J'observai au roi combien cette démarche me paraissait précipitamment adoptée, et je pris la liberté d'en dire les inconvénients à Sa Majesté, qui me parut décidée à aller à Saint-Leu.

Le roi trouve qu'il ne peut revenir sans apporter une preuve éclatante de son rapprochement avec l'empereur.

—Il emmène M. Roëll, qui se dit malade d'avance.

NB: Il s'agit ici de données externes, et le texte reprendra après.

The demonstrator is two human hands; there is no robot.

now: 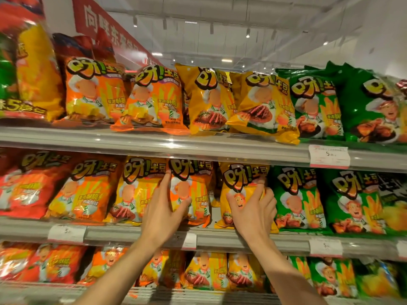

—M. Mollerus, homme d'esprit, très prononcé dans un système opposé à la France, ce qui est connu depuis longtemps. M. Roëll est nommé président du conseil des ministres, et chargé du portefeuille des affaires étrangères.

On est généralement fâché, dans le gouvernement, du départ du roi. On craint que Sa Majesté ne change de marche; mais la généralité des habitants d'Amsterdam espère beaucoup des résultats de ce voyage.